YOUR ASSIGNMENT: Character for character, give back every line below.

^^^^

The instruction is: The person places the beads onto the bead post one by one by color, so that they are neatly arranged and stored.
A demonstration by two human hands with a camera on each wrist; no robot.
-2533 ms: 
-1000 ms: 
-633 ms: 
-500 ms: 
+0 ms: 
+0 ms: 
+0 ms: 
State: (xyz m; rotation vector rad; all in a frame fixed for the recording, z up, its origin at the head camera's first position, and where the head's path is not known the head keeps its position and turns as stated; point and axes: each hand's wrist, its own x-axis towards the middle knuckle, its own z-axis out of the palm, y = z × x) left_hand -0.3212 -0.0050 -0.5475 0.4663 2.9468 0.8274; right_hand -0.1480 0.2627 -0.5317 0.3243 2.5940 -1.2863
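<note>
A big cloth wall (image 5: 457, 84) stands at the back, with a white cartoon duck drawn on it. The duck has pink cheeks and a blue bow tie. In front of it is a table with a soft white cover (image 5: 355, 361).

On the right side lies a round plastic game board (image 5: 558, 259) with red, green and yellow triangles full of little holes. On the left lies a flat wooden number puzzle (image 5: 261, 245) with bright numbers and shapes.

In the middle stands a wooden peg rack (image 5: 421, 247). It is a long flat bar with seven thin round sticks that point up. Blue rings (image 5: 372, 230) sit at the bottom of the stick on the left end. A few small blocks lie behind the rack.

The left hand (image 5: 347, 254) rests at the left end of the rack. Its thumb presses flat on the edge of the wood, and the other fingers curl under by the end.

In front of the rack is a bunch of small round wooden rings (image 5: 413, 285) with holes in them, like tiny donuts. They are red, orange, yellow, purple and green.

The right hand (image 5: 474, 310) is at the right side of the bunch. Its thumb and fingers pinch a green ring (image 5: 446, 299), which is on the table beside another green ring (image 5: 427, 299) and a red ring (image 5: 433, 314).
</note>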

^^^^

RESULT FOR THIS EXERCISE:
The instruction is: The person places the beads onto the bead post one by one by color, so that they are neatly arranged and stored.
A demonstration by two human hands with a camera on each wrist; no robot.
-2533 ms: 
-1000 ms: 
-633 ms: 
-500 ms: 
+0 ms: 
+0 ms: 
+0 ms: 
State: (xyz m; rotation vector rad; all in a frame fixed for the recording, z up, its origin at the head camera's first position, and where the head's path is not known the head keeps its position and turns as stated; point and axes: each hand's wrist, its own x-axis towards the middle knuckle, its own z-axis out of the palm, y = z × x) left_hand -0.3212 -0.0050 -0.5475 0.4663 2.9468 0.8274; right_hand -0.1480 0.2627 -0.5317 0.3243 2.5940 -1.2863
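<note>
A big cloth wall (image 5: 457, 84) stands at the back, with a white cartoon duck drawn on it. The duck has pink cheeks and a blue bow tie. In front of it is a table with a soft white cover (image 5: 355, 361).

On the right side lies a round plastic game board (image 5: 558, 259) with red, green and yellow triangles full of little holes. On the left lies a flat wooden number puzzle (image 5: 261, 245) with bright numbers and shapes.

In the middle stands a wooden peg rack (image 5: 421, 247). It is a long flat bar with seven thin round sticks that point up. Blue rings (image 5: 372, 230) sit at the bottom of the stick on the left end. A few small blocks lie behind the rack.

The left hand (image 5: 347, 254) rests at the left end of the rack. Its thumb presses flat on the edge of the wood, and the other fingers curl under by the end.

In front of the rack is a bunch of small round wooden rings (image 5: 413, 285) with holes in them, like tiny donuts. They are red, orange, yellow, purple and green.

The right hand (image 5: 474, 310) is at the right side of the bunch. Its thumb and fingers pinch a green ring (image 5: 446, 299), which is on the table beside another green ring (image 5: 427, 299) and a red ring (image 5: 433, 314).
</note>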

The answer contains nothing further.